_TASK STATEMENT:_
Pick out the lines in the listing below that contain the word "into" and copy them.

_INFORMATION GIVEN:_

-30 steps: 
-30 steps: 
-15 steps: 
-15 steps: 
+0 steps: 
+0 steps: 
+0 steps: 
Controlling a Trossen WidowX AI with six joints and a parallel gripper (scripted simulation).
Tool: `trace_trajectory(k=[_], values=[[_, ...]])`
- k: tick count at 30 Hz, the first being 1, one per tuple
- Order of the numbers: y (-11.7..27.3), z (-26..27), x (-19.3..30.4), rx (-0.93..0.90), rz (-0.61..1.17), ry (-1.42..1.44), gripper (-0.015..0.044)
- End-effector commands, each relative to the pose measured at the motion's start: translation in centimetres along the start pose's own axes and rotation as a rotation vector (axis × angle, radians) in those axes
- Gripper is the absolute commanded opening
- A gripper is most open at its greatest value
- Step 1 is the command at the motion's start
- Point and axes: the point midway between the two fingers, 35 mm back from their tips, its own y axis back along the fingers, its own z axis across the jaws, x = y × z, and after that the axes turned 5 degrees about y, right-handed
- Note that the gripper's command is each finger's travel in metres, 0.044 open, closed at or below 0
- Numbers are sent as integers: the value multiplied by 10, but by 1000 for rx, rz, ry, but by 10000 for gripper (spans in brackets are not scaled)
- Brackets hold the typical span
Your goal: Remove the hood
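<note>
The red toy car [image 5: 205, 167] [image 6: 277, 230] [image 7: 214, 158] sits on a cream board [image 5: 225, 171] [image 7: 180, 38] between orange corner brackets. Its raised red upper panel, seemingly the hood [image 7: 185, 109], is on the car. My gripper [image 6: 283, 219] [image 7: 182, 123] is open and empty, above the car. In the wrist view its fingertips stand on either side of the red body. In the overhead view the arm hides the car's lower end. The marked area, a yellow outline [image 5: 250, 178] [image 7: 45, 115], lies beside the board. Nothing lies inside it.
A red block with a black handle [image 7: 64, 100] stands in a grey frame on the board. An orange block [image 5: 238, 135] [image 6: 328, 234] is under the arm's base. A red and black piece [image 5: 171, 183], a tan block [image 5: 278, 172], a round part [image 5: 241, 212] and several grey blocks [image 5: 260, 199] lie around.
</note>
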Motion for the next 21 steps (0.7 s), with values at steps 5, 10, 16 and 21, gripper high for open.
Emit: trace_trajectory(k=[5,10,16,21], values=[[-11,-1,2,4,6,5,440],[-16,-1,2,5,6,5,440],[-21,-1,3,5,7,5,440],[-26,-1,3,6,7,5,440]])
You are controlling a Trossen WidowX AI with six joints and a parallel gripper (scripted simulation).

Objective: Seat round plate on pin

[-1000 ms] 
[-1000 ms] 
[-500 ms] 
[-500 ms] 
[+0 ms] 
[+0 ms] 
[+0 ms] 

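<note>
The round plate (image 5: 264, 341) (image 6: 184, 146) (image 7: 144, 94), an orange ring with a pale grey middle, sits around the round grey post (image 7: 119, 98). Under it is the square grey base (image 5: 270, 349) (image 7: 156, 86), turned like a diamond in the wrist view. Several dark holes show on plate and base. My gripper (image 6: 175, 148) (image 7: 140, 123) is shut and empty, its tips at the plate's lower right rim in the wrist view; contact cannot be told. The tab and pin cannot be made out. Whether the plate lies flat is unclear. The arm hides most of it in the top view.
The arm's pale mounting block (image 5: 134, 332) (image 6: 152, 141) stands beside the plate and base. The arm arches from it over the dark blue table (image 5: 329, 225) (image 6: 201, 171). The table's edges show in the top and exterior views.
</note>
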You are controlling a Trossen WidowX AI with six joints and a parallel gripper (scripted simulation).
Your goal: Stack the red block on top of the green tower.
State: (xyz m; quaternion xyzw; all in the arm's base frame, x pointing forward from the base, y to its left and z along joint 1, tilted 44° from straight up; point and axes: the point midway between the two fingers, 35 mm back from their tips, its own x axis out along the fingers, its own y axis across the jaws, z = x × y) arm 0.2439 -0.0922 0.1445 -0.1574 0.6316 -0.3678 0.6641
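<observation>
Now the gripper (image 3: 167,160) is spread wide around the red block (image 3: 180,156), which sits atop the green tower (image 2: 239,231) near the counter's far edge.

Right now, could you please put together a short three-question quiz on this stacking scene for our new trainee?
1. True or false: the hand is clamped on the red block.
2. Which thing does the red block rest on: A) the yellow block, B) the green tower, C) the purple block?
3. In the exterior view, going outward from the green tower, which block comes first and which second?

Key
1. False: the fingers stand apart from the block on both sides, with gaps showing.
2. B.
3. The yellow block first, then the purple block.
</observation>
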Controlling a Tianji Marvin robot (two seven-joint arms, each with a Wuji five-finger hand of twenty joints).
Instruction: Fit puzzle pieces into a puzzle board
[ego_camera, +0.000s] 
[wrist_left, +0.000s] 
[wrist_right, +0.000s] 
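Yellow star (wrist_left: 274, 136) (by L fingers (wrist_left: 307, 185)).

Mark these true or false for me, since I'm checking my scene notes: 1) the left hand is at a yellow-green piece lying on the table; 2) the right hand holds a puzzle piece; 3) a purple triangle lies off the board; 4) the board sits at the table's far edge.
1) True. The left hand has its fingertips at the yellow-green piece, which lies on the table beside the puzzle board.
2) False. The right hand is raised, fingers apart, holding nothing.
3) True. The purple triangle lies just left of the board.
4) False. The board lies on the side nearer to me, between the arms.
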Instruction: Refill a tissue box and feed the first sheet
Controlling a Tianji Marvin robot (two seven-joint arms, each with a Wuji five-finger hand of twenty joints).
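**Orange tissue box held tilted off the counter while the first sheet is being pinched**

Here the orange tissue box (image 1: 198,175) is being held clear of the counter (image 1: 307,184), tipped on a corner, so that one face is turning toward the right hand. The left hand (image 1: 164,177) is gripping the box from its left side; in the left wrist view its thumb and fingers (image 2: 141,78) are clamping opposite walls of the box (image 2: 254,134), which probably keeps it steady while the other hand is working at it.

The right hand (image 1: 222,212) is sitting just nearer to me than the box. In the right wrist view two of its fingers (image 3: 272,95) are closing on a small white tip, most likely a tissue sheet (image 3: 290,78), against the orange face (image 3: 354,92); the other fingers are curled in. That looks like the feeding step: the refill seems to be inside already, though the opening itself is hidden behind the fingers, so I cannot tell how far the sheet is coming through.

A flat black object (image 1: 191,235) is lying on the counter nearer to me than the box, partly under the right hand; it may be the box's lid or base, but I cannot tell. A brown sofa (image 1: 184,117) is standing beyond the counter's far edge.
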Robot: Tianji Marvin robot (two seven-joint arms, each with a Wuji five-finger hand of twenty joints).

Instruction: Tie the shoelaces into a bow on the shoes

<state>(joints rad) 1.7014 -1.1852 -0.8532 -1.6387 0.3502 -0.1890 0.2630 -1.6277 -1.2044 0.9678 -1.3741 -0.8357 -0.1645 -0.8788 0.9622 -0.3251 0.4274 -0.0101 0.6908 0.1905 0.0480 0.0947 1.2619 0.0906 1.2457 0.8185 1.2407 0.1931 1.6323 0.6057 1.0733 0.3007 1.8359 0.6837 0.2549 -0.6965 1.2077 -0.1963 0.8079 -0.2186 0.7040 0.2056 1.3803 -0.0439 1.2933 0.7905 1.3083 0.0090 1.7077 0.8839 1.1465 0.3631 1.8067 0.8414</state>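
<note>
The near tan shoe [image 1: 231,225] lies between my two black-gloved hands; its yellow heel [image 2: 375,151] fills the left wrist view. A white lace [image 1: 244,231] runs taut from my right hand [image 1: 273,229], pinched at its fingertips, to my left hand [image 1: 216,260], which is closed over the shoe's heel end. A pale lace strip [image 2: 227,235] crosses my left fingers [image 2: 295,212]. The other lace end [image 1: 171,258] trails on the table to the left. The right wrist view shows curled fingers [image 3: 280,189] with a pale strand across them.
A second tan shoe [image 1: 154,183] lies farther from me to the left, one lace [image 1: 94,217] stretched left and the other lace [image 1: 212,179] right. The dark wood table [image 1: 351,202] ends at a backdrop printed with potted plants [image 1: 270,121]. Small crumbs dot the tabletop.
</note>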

_WORKED SOLUTION:_
Instruction: Fit puzzle pieces into a puzzle board
Instruction: Tie the shoelaces into a bow on the shoes

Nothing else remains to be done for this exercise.